▶ [Your assignment] Take the data below and copy exactly the lines starting at the one with "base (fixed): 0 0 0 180" and finishing at the one with "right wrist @", both included.

▶ [Provided data]
▬▬▬

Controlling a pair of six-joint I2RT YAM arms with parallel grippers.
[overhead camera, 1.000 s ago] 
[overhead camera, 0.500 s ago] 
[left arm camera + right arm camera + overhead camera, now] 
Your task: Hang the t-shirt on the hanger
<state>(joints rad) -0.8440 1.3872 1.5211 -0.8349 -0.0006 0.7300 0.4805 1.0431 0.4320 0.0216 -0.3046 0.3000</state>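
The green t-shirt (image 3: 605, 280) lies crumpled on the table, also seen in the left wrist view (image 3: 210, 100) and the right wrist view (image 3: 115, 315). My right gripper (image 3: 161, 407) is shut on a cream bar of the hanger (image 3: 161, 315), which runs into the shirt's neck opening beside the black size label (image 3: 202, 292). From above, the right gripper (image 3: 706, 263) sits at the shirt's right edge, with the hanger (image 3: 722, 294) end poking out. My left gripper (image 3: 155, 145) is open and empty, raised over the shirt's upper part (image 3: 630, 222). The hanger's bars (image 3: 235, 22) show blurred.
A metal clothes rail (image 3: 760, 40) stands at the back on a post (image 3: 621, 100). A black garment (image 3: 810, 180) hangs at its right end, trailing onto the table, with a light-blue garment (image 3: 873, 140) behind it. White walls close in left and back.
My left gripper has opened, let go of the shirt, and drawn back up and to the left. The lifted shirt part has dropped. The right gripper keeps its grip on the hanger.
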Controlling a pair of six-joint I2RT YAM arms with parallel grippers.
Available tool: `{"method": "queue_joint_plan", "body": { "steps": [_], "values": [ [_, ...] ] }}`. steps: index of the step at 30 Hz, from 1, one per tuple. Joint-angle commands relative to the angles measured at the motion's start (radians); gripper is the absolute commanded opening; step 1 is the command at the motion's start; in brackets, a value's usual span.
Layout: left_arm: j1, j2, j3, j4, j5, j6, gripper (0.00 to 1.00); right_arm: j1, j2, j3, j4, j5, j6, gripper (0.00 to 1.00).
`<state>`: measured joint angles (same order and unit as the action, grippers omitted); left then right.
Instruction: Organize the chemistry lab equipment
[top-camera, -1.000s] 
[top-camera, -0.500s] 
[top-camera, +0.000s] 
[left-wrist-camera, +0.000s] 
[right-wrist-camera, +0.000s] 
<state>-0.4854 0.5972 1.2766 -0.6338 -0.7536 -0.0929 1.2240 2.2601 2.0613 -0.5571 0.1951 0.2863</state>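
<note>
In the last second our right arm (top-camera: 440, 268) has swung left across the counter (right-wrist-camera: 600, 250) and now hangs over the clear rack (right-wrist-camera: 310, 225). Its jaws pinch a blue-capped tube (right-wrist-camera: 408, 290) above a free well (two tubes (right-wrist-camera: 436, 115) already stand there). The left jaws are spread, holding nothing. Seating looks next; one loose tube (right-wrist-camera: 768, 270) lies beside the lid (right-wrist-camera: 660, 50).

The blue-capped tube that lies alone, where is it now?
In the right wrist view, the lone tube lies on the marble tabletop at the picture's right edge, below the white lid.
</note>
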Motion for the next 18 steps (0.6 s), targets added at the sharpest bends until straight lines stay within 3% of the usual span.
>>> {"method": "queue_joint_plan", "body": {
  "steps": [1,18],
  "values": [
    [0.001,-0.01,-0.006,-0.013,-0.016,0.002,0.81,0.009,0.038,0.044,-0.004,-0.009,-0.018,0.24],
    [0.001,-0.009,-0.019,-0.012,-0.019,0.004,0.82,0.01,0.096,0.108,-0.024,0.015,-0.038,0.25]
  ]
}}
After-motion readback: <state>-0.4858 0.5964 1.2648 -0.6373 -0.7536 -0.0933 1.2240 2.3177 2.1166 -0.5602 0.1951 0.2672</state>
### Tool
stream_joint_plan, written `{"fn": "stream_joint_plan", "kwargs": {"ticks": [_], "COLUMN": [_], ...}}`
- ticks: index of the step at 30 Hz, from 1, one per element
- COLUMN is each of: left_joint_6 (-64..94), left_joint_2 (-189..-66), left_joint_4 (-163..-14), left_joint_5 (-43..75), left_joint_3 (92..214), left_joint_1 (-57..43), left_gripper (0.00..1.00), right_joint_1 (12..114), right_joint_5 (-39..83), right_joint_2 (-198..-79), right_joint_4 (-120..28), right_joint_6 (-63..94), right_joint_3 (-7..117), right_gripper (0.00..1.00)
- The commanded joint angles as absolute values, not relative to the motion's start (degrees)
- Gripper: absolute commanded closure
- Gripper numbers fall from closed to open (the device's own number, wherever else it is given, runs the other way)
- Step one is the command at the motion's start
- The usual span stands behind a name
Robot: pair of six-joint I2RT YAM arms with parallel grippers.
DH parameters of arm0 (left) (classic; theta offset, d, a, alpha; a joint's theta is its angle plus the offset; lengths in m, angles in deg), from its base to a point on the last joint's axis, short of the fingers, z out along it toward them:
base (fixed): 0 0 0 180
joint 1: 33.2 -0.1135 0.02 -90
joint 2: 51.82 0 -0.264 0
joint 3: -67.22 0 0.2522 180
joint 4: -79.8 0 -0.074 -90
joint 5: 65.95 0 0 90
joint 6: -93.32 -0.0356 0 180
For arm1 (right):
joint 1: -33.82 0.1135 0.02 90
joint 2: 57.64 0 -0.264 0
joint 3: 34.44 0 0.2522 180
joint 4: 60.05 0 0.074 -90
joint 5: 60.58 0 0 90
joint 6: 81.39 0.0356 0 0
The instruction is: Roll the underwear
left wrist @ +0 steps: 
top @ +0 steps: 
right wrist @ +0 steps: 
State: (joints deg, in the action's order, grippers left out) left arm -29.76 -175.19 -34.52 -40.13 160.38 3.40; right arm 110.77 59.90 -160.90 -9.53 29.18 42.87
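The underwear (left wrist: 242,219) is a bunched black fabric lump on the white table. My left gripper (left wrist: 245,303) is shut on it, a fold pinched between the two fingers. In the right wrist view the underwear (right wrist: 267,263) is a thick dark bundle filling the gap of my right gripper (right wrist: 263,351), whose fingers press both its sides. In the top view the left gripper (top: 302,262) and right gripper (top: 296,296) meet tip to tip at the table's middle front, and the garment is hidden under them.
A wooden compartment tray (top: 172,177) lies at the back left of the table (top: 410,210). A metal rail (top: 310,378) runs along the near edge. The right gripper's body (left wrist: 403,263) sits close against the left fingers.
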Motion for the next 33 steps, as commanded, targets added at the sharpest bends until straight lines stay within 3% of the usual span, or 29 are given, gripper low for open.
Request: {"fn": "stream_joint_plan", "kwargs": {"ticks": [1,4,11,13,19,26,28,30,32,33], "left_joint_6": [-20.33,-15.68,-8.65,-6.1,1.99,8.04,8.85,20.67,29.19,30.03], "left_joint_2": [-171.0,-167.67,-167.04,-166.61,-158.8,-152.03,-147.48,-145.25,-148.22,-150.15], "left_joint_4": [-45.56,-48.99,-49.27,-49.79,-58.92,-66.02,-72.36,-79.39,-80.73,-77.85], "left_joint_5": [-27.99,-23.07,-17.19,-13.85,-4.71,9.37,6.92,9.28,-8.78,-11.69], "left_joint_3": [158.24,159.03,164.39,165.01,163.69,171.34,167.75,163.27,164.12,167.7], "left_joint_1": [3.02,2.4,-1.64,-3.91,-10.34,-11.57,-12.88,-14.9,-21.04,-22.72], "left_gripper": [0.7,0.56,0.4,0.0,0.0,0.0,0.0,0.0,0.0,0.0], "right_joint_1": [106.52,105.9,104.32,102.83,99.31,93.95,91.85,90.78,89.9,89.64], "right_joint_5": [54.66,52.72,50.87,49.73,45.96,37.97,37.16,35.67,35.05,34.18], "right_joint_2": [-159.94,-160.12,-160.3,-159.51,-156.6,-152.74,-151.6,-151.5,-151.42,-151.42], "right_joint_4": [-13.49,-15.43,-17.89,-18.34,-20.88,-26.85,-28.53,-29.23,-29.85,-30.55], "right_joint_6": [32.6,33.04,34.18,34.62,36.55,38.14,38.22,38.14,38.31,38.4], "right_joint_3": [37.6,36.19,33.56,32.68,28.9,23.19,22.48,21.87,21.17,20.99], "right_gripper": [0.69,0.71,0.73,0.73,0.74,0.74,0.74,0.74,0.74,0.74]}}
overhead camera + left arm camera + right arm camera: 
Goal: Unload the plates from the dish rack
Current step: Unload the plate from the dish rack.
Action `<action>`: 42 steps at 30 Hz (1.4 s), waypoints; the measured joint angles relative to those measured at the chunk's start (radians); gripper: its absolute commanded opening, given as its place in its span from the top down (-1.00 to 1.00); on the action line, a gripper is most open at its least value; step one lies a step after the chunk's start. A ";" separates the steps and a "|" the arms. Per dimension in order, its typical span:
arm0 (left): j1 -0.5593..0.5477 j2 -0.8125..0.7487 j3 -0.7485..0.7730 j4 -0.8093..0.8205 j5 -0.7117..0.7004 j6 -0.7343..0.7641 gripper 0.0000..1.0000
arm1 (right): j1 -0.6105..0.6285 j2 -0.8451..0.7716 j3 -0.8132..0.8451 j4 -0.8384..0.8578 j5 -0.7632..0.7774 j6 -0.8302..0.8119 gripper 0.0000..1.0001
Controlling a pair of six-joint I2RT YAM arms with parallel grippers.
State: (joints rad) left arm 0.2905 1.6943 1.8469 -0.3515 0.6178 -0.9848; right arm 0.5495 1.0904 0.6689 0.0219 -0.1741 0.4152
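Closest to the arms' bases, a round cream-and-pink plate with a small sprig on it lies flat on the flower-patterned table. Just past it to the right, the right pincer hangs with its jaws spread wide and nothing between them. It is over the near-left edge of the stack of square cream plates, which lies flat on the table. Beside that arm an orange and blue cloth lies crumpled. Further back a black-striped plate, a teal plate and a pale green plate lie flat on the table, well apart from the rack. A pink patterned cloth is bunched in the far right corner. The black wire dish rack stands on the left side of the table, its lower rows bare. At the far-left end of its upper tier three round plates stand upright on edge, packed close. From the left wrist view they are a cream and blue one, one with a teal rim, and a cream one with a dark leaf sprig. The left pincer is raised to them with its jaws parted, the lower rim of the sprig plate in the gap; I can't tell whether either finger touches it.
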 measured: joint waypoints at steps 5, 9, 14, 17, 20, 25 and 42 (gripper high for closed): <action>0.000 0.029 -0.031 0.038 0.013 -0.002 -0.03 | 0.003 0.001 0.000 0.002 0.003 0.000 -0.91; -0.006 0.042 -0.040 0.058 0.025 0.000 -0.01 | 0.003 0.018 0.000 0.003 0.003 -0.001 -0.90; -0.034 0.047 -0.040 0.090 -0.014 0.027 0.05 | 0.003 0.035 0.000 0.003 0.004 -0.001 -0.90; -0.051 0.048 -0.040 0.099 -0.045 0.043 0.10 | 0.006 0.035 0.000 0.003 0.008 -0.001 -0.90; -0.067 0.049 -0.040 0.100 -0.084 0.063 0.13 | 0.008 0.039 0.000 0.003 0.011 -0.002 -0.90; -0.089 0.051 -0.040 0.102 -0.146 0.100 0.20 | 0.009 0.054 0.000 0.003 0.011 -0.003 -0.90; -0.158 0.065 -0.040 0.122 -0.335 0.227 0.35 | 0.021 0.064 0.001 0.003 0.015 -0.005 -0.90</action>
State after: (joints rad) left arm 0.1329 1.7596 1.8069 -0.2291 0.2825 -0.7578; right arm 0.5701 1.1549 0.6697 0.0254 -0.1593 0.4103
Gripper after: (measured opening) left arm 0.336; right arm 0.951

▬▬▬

▶ [Solution for this task]
base (fixed): 0 0 0 180
joint 1: 33.2 -0.1135 0.02 -90
joint 2: 51.82 0 -0.264 0
joint 3: -67.22 0 0.2522 180
joint 4: -79.8 0 -0.074 -90
joint 5: 65.95 0 0 90
joint 6: -93.32 -0.0356 0 180
For arm1 (right):
joint 1: -33.82 0.1135 0.02 90
joint 2: 57.64 0 -0.264 0
joint 3: 34.44 0 0.2522 180
joint 4: 60.05 0 0.074 -90
joint 5: 60.58 0 0 90
joint 6: 81.39 0.0356 0 0
The instruction is: Roll the underwear
left wrist @ +0 steps: 
top @ +0 steps: 
right wrist @ +0 steps: 

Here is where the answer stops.